■ Records from a data collection:
------------------------------------------------

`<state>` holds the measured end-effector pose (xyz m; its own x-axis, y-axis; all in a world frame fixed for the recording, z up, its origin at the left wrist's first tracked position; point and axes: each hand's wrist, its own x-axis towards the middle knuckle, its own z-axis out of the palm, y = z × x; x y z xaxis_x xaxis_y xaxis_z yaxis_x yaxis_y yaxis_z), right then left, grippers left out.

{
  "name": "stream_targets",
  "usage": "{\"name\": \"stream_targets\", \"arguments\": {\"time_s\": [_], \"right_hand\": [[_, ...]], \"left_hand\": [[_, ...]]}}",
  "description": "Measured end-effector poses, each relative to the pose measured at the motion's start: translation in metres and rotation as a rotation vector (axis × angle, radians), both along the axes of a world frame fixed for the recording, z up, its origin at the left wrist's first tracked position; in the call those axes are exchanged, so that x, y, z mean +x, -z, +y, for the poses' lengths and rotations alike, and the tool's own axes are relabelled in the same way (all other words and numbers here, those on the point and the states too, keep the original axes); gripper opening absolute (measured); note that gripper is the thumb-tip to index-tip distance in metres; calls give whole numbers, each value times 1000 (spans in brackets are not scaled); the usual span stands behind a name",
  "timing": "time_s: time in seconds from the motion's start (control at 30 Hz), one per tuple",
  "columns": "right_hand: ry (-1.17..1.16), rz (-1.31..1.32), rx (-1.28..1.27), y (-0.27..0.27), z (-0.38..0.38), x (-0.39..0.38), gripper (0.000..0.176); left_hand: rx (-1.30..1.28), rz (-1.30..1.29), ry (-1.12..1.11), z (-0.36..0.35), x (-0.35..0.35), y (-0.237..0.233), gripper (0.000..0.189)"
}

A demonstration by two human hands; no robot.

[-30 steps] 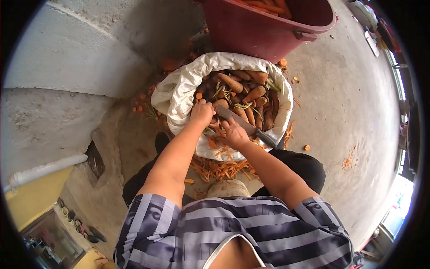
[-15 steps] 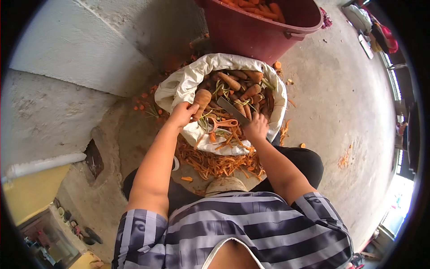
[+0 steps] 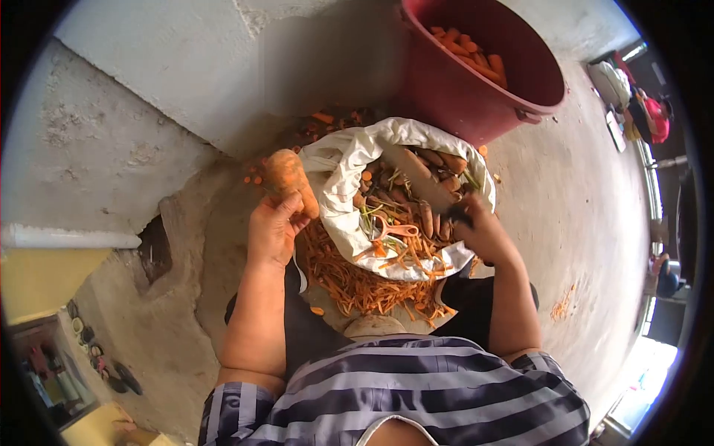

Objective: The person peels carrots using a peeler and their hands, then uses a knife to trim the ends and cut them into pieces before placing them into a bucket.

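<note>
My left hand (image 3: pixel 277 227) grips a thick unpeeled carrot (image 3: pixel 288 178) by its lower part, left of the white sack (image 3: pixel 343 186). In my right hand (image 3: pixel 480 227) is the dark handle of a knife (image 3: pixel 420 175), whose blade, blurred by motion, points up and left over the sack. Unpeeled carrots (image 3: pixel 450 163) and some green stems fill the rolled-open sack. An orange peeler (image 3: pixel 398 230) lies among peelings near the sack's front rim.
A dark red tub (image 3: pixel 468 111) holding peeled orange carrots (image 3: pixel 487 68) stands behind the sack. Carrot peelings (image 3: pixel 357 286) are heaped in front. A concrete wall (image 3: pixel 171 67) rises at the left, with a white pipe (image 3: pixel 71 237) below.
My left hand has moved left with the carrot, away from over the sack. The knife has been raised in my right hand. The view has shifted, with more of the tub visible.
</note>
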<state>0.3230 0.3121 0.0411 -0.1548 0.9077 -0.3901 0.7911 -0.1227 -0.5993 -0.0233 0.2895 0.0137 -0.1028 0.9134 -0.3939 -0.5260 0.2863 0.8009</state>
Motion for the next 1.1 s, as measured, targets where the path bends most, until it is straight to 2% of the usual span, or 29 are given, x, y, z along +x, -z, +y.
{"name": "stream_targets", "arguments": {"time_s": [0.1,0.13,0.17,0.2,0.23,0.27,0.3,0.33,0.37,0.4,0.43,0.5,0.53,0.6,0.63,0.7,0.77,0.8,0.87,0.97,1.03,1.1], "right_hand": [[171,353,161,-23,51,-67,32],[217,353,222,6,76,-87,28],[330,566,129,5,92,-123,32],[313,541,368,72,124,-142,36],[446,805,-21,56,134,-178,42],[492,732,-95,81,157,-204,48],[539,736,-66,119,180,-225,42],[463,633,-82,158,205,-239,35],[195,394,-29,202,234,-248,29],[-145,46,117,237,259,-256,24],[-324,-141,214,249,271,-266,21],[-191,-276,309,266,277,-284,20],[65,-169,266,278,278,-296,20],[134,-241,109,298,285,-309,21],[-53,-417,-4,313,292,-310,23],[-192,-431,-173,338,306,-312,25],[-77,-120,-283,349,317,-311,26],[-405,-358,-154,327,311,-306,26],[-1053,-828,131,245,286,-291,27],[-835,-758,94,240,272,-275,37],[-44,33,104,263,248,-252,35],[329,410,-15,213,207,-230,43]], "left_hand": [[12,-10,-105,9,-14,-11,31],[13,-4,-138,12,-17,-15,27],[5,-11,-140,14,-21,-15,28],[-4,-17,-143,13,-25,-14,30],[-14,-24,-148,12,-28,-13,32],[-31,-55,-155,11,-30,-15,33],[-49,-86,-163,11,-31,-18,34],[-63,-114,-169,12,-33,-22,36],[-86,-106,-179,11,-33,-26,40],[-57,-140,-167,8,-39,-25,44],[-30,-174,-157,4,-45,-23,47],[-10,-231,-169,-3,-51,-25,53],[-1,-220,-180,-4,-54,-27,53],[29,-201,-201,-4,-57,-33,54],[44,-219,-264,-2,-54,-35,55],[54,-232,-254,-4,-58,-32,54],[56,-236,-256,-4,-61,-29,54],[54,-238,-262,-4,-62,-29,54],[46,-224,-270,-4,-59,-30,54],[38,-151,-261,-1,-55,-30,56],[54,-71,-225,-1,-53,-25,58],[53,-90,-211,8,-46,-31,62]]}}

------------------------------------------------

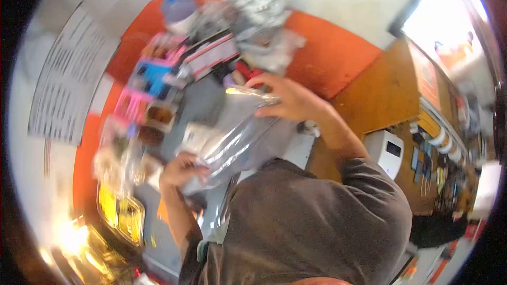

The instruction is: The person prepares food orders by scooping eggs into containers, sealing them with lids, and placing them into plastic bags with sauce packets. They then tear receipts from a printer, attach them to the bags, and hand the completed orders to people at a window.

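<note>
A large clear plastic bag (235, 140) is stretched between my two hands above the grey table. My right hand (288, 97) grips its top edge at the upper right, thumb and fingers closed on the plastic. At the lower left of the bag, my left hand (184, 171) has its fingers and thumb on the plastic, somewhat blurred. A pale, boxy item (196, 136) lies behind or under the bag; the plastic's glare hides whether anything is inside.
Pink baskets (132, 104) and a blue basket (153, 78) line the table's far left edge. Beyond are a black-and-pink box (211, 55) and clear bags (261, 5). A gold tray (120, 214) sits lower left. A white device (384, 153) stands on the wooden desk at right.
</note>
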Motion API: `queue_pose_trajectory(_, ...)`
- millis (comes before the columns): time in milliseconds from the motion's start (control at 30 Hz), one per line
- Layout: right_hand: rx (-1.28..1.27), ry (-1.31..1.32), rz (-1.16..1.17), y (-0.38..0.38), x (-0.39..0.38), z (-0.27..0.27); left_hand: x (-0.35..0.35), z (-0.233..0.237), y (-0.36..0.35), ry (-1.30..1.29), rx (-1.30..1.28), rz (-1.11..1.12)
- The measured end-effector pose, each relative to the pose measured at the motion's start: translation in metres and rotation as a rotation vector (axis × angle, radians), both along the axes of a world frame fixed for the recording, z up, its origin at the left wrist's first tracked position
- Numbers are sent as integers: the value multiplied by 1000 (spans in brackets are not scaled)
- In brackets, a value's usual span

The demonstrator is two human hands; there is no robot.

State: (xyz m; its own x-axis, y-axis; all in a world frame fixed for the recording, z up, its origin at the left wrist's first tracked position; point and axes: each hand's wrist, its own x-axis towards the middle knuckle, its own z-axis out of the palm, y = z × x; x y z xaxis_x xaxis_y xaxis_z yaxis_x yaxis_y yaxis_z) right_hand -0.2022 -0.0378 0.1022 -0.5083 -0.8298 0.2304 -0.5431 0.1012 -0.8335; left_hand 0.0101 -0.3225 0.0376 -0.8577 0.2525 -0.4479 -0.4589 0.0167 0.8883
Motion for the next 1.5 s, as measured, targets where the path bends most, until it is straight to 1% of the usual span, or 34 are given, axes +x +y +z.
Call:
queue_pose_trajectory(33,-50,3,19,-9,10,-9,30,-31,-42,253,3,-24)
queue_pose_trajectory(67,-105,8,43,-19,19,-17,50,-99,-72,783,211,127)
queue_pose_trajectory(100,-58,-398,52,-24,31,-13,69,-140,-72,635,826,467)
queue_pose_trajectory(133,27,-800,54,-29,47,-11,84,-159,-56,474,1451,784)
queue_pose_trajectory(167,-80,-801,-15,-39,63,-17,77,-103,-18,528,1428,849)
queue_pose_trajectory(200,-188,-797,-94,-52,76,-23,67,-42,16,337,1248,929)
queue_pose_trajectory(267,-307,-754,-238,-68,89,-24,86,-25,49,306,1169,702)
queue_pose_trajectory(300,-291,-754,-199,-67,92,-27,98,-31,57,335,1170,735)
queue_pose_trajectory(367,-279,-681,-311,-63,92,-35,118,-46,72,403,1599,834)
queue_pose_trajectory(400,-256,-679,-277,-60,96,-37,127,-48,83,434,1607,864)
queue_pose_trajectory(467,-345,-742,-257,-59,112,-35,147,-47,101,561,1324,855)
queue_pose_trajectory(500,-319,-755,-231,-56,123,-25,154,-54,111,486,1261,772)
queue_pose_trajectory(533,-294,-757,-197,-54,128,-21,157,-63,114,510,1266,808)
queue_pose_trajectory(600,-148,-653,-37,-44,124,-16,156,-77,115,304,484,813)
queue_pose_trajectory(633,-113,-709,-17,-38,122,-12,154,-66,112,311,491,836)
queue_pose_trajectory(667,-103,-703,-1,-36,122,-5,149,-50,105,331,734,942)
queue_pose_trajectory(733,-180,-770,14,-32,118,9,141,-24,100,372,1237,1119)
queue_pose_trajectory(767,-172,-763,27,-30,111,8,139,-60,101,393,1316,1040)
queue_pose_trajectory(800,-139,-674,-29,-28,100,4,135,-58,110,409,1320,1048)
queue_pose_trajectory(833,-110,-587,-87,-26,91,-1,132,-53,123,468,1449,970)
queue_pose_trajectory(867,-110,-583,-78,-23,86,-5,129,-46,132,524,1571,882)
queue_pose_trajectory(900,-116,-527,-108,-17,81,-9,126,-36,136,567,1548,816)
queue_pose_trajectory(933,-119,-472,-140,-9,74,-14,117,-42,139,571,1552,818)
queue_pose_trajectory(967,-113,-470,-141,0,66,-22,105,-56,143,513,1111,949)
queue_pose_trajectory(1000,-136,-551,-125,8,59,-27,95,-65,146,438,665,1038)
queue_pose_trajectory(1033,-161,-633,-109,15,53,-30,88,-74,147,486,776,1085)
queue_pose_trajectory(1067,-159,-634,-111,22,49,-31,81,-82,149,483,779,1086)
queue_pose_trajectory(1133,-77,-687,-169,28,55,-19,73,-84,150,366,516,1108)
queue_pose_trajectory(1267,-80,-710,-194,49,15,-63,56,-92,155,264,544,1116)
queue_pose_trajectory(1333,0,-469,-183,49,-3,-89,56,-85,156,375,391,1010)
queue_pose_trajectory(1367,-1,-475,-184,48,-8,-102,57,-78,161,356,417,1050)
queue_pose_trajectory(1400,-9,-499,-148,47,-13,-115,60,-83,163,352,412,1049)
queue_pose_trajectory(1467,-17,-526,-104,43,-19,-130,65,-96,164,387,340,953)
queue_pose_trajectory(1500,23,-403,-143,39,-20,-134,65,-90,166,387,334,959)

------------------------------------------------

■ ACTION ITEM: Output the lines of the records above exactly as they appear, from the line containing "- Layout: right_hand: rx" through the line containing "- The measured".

■ RESULT OF THIS EXERCISE:
- Layout: right_hand: rx (-1.28..1.27), ry (-1.31..1.32), rz (-1.16..1.17), y (-0.38..0.38), x (-0.39..0.38), z (-0.27..0.27); left_hand: x (-0.35..0.35), z (-0.233..0.237), y (-0.36..0.35), ry (-1.30..1.29), rx (-1.30..1.28), rz (-1.11..1.12)
- The measured end-effector pose, each relative to the pose measured at the motion's start: translation in metres and rotation as a rotation vector (axis × angle, radians), both along the axes of a world frame fixed for the recording, z up, its origin at the left wrist's first tracked position

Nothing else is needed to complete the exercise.